§ Exercise goal: Read the data that follows. Then repeat it exactly.

§ Input data:
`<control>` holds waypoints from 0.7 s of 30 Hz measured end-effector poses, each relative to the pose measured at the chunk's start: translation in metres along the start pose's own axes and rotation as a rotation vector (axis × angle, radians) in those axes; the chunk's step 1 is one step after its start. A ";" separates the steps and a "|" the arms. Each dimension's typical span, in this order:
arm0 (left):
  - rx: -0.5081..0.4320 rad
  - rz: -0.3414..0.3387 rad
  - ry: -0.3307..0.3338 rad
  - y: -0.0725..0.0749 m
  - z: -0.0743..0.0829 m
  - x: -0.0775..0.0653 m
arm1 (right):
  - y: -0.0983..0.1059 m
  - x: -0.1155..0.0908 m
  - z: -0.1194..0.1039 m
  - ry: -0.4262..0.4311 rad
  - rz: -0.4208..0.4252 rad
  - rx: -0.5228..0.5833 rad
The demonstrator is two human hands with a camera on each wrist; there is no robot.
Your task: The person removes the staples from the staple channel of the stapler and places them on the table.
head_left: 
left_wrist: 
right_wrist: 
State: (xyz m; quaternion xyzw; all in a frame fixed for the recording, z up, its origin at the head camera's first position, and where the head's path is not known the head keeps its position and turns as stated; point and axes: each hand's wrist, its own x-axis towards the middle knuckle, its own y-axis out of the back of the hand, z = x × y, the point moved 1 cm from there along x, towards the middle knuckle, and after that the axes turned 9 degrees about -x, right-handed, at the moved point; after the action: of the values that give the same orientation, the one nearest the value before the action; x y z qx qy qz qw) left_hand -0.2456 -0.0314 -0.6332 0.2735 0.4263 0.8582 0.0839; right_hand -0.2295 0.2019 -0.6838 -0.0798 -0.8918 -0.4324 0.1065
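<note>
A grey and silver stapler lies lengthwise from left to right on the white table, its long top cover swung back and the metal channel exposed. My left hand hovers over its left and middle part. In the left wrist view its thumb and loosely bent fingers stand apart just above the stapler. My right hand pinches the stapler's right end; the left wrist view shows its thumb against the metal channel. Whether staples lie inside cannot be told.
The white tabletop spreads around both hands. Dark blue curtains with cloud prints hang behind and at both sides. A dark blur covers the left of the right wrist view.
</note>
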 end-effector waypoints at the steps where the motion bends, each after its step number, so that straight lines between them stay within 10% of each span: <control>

§ Solution to this exercise:
`<control>` holds waypoints from 0.7 s of 30 Hz measured end-effector poses, each relative to the pose measured at the chunk's start: translation in metres along the start pose's own axes and rotation as a rotation vector (axis × angle, radians) in those axes; the chunk's step 1 is one step after its start. A ";" separates the steps and a "|" the arms. Each dimension's typical span, in this order:
arm0 (left):
  - rx: -0.5081..0.4320 rad
  - rz: -0.3414..0.3387 rad
  - ry: -0.3307..0.3338 rad
  - y: -0.0725..0.0749 m
  - z: -0.0743..0.0829 m
  - x: -0.0775..0.0653 m
arm1 (right):
  - y: -0.0983..0.1059 m
  - x: -0.1155..0.0908 m
  - z: -0.1194..0.1039 m
  - ry: -0.4262..0.4311 rad
  - rz: -0.4208..0.4252 rad
  - rx: -0.5228..0.5833 rad
The demonstrator is two human hands with a camera on each wrist; there is no robot.
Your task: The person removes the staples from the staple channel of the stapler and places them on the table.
head_left: 
left_wrist: 
right_wrist: 
State: (xyz m; quaternion xyzw; all in a frame fixed for the recording, z up, its origin at the head camera's first position, and where the head's path is not known the head keeps its position and turns as stated; point and axes: each hand's wrist, its own x-axis towards the middle knuckle, its own y-axis out of the back of the hand, z = x × y, the point moved 1 cm from there along x, towards the middle knuckle, and after that the axes turned 9 degrees about -x, right-handed, at the moved point; after the action: of the values that give the same orientation, the one nearest the value before the action; x y z qx qy qz qw) left_hand -0.2456 -0.0314 -0.6332 0.2735 0.4263 0.8582 0.0839; right_hand -0.2295 0.2019 -0.6838 -0.0798 -0.8918 -0.4324 0.1065
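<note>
A grey and silver stapler lies lengthwise from left to right on the white table, its long top cover swung back and the metal channel exposed. My left hand hovers over its left and middle part. In the left wrist view its thumb and loosely bent fingers stand apart just above the stapler. My right hand pinches the stapler's right end; the left wrist view shows its thumb against the metal channel. Whether staples lie inside cannot be told.
The white tabletop spreads around both hands. Dark blue curtains with cloud prints hang behind and at both sides. A dark blur covers the left of the right wrist view.
</note>
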 end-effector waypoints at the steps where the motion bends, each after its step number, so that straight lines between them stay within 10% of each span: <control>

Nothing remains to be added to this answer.